/ 29 November 2011

EU’s finance ministers meet to boost bailout measures

Eurozone finance ministers are mapping out the details of how they will bolster a bailout fund to help prevent contagion in bond markets, under pressure from the United States and ratings agencies to staunch a two-year-old debt crisis.

United States President Barack Obama pressed European Union officials on Monday to act quickly and decisively to resolve their sovereign debt crisis, which the White House said was weighing on the American economy.

Underlining the threat to tottering European economies, ratings agency Moody’s warned on Tuesday it could downgrade the subordinated debt of 87 banks across 15 countries on concerns that governments would be too cash-strapped to bail them out.

Rival Standard & Poor’s could downgrade the outlook on France’s top-level triple-A credit status with the next 10 days, signalling a possible ratings cuts, a newspaper reported. The news briefly hit the euro.

White House spokesperson Jay Carney said Obama’s message, delivered to top EU officials behind closed doors in Washington, was that “Europe needs to take decisive action, conclusive action to handle this problem, and [show] that it has the capacity to do so.”

Hopes European leaders were readying plans that could ease strains on the eurozone boosted markets globally on Monday, although investor enthusiasm was more cautious on Tuesday in Asia where shares and the euro were steady.

Tuesday’s meeting of the Eurogroup, which brings together finance ministers from the 17 eurozone members, was set to fix details of leveraging the European Financial Stability Fund (EFSF) so it can help Italy or Spain should they need aid.

They are also likely to approve the next tranche of emergency loans for Greece and Ireland.

Documents obtained by Reuters on Sunday showed the detailed guidelines for the EFSF were ready for approval, opening the way for new operations and multiplying the fund’s effective size.

The documents spell out rules for EFSF intervention on the primary and secondary bond markets, for extending precautionary credit lines to governments, leveraging its firepower and its investment and funding strategies.

“I would expect we will be in a position to approve the guidelines at a political level,” a eurozone official involved in the preparations for the ministers’ meeting said.

The EFSF guidelines will clear the way for the €440-billion facility to attract cash from private and public investors to its co-investment funds in coming weeks.

ECB role
The European Central Bank (ECB), which is now buying bonds of Spain and Italy on the market to prevent their borrowing costs running out of control, has been urging eurozone ministers to finalise the technical work on the EFSF quickly.
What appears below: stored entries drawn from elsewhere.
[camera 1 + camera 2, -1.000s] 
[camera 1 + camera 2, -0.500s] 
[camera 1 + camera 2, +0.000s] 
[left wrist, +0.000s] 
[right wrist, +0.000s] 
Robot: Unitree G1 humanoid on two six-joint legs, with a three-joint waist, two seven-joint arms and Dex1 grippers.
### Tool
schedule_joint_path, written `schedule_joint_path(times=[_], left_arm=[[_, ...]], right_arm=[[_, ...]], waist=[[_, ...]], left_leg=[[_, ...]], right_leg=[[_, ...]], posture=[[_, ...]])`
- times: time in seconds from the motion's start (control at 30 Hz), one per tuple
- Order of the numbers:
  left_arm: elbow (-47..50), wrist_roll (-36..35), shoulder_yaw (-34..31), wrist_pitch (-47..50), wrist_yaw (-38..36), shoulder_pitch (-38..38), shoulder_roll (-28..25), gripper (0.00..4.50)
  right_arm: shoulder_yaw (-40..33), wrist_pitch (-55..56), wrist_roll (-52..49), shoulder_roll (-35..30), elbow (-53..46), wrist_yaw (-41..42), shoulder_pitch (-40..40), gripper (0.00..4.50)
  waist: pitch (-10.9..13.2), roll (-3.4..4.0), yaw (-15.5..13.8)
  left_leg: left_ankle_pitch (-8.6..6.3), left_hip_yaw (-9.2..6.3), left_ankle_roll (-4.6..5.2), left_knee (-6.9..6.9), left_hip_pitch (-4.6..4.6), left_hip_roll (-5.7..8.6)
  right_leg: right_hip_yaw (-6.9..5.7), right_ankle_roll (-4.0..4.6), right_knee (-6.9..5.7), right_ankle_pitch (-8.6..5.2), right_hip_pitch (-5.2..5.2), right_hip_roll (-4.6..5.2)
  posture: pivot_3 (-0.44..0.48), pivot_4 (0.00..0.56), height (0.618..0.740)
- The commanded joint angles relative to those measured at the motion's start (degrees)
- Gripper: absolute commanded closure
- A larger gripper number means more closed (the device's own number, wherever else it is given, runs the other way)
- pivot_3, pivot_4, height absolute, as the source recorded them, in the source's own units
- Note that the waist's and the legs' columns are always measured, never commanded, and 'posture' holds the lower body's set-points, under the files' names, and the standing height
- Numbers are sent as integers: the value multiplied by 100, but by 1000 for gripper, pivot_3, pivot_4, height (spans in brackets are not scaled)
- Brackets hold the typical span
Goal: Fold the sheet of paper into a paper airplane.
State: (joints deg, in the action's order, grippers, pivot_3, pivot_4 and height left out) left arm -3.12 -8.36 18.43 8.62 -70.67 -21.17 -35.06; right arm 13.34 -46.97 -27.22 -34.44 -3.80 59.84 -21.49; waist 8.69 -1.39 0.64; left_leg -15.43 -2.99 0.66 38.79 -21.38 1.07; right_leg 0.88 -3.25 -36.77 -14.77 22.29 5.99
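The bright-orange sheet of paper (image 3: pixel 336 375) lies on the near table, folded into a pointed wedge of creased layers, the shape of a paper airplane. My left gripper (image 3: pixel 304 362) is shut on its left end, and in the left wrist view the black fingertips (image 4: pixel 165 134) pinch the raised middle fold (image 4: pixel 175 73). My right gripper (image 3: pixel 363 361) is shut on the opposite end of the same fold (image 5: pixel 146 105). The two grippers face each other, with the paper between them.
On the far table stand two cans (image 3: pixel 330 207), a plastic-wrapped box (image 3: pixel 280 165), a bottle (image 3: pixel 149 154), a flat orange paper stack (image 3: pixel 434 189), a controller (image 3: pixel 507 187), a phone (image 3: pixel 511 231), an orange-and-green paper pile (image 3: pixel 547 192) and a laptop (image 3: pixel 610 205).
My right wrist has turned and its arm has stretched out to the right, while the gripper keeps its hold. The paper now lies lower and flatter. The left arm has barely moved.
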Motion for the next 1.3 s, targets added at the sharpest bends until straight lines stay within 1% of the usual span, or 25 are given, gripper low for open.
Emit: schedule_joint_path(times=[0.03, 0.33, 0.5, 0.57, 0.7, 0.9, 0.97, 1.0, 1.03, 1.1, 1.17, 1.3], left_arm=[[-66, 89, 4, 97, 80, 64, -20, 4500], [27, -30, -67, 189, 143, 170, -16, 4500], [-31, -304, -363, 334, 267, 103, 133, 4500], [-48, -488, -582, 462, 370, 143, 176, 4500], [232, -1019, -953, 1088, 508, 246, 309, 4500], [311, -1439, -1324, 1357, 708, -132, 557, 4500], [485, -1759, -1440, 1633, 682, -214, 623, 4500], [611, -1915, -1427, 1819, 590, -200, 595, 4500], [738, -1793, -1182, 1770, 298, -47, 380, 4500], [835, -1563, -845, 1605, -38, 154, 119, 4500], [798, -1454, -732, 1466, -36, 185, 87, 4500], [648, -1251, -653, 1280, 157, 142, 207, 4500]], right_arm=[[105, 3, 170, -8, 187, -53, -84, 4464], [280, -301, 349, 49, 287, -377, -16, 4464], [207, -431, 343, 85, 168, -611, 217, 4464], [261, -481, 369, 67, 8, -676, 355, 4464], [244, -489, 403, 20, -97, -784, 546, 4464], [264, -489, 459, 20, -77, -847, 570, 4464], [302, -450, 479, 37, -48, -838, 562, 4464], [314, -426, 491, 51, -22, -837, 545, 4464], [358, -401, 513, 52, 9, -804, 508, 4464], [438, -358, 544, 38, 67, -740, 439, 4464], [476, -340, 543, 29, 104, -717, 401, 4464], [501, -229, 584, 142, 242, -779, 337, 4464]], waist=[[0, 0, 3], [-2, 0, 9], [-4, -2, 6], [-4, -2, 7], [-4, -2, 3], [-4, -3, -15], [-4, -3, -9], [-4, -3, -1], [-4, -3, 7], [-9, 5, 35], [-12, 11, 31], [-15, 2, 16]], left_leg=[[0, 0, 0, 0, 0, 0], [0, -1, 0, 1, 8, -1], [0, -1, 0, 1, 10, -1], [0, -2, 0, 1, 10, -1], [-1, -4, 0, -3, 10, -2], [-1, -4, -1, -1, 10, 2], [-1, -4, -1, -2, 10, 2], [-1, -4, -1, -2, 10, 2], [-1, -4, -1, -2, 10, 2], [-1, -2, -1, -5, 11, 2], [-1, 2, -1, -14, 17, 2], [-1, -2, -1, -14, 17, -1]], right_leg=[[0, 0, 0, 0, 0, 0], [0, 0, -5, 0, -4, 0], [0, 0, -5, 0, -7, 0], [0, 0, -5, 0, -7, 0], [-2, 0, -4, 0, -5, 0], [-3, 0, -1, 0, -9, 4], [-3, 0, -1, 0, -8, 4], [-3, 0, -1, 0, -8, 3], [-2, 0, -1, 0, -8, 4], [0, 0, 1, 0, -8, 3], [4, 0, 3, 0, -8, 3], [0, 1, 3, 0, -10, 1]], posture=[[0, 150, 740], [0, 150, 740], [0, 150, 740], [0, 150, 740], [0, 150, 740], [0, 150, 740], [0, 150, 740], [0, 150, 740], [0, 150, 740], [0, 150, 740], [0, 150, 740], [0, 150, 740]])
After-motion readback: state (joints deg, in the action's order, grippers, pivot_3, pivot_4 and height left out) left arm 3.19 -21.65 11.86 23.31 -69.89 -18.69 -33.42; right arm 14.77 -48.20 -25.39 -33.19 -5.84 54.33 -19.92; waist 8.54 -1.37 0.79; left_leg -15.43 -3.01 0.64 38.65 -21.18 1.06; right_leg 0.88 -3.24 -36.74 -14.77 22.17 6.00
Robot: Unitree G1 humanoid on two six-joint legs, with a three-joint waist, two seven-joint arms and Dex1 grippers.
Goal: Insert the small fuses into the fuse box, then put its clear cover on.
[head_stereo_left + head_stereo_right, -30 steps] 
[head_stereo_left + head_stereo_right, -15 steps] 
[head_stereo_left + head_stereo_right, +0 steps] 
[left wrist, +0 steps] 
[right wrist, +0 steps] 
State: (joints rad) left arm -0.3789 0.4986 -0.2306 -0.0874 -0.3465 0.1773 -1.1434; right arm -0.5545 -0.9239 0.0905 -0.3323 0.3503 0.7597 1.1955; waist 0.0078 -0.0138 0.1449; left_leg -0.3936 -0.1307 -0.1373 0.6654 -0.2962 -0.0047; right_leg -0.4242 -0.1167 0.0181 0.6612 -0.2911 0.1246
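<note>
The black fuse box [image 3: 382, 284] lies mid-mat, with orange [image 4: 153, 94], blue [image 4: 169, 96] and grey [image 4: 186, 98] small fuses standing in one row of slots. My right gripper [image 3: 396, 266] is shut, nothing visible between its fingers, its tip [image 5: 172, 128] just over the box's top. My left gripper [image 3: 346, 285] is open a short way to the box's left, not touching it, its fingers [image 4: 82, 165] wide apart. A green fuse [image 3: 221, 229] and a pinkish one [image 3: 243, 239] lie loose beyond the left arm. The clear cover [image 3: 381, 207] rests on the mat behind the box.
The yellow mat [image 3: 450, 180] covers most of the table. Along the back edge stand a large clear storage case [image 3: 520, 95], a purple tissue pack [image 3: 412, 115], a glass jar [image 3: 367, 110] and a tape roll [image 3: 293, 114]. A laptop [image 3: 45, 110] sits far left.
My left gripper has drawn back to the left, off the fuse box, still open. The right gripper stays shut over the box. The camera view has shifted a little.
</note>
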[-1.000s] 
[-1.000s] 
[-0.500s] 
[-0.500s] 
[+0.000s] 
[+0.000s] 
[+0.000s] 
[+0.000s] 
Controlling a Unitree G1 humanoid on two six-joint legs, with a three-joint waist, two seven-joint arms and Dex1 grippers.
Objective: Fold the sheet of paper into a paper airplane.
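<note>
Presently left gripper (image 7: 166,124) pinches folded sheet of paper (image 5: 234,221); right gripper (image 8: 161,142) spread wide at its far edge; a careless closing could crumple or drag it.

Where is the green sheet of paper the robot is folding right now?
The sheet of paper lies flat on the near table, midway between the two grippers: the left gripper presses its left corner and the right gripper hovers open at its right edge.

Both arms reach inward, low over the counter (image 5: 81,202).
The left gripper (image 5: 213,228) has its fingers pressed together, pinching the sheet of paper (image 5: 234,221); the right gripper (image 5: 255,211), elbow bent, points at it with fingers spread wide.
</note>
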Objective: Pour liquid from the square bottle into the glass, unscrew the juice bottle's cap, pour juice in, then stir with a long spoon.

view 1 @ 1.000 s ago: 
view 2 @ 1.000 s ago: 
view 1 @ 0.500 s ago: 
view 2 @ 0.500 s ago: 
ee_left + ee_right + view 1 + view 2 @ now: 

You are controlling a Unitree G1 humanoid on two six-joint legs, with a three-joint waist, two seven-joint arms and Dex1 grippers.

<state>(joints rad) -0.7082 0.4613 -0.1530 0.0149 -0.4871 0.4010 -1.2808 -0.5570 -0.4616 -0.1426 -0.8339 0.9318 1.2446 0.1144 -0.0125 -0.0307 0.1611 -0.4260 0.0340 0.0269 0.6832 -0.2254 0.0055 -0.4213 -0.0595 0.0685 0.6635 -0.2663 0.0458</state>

Officials have told Reuters that the leveraging mechanisms could become operational in January, but that might be too late.

With Germany rigidly opposed to the idea of the ECB providing liquidity to the EFSF or acting as a lender of last resort, the eurozone needs a way of calming markets, where yields on Spanish, Italian and French government benchmark bonds have all been pushed to euro lifetime highs.

The Organisation for Economic Co-operation and Development’s (OECD’s) economic think-tank said on Monday the ECB should cut interest rates and abandon its reluctance to step up purchases of government bonds in order to restore confidence in the euro area.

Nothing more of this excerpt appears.